> Your instructions
Take the listing below and write it out again exactly, skipping any picture that it holds.
START Data extract
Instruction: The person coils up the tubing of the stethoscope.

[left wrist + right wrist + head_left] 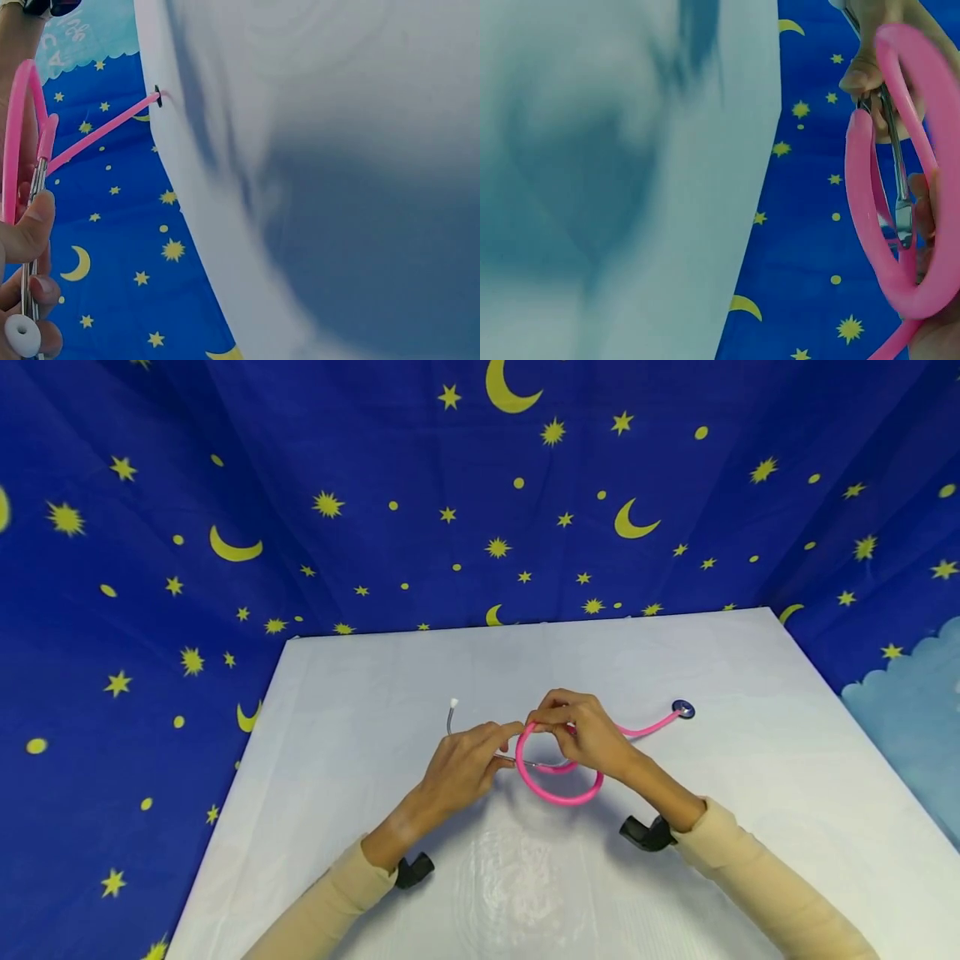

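A stethoscope with pink tubing (558,799) is held up over the table between both hands. My left hand (465,764) grips its metal ear tubes (40,180), thumb on one side and fingers on the other. A white ear tip (22,335) sticks out past the fingers in the left wrist view. With fingertips and thumb, my right hand (588,731) pinches the tubing, which hangs in a loop below it. The metal fork (902,221) shows through the loop in the right wrist view. Beyond the right hand, the tubing runs to the dark chestpiece (683,708).
A white-covered table (360,693) lies under the hands. Behind it and at the sides hangs a blue curtain (405,452) with yellow moons and stars. Black mounts (415,870) jut from both wrists, near the beige sleeves.
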A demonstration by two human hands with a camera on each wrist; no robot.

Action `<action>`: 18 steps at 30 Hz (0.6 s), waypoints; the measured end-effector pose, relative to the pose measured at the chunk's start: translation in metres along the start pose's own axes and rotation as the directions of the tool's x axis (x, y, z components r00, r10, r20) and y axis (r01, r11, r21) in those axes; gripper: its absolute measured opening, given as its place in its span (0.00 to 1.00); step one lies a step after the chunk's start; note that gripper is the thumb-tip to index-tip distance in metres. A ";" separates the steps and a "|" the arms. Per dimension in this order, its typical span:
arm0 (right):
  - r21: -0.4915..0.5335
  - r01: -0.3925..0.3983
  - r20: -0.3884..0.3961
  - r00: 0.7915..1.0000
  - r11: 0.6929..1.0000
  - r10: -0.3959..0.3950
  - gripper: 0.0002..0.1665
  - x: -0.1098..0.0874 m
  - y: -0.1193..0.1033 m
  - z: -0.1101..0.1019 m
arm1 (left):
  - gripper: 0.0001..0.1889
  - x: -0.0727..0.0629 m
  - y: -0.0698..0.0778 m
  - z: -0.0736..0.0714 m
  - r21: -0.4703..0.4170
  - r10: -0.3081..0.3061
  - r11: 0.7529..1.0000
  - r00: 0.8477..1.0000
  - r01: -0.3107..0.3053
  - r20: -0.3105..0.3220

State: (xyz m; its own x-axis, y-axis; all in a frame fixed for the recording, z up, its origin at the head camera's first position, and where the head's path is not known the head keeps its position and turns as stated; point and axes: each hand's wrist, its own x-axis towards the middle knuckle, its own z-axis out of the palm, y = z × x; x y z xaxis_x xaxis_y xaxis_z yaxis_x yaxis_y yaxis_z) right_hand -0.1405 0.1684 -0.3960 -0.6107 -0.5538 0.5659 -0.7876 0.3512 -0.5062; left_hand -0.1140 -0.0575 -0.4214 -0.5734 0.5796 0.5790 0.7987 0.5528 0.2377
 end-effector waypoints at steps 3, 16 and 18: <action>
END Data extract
> Problem solution
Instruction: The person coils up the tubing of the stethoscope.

[left wrist + right wrist + head_left] 

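A stethoscope with pink tubing (558,799) is held up over the table between both hands. My left hand (465,764) grips its metal ear tubes (40,180), thumb on one side and fingers on the other. A white ear tip (22,335) sticks out past the fingers in the left wrist view. With fingertips and thumb, my right hand (588,731) pinches the tubing, which hangs in a loop below it. The metal fork (902,221) shows through the loop in the right wrist view. Beyond the right hand, the tubing runs to the dark chestpiece (683,708).
A white-covered table (360,693) lies under the hands. Behind it and at the sides hangs a blue curtain (405,452) with yellow moons and stars. Black mounts (415,870) jut from both wrists, near the beige sleeves.
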A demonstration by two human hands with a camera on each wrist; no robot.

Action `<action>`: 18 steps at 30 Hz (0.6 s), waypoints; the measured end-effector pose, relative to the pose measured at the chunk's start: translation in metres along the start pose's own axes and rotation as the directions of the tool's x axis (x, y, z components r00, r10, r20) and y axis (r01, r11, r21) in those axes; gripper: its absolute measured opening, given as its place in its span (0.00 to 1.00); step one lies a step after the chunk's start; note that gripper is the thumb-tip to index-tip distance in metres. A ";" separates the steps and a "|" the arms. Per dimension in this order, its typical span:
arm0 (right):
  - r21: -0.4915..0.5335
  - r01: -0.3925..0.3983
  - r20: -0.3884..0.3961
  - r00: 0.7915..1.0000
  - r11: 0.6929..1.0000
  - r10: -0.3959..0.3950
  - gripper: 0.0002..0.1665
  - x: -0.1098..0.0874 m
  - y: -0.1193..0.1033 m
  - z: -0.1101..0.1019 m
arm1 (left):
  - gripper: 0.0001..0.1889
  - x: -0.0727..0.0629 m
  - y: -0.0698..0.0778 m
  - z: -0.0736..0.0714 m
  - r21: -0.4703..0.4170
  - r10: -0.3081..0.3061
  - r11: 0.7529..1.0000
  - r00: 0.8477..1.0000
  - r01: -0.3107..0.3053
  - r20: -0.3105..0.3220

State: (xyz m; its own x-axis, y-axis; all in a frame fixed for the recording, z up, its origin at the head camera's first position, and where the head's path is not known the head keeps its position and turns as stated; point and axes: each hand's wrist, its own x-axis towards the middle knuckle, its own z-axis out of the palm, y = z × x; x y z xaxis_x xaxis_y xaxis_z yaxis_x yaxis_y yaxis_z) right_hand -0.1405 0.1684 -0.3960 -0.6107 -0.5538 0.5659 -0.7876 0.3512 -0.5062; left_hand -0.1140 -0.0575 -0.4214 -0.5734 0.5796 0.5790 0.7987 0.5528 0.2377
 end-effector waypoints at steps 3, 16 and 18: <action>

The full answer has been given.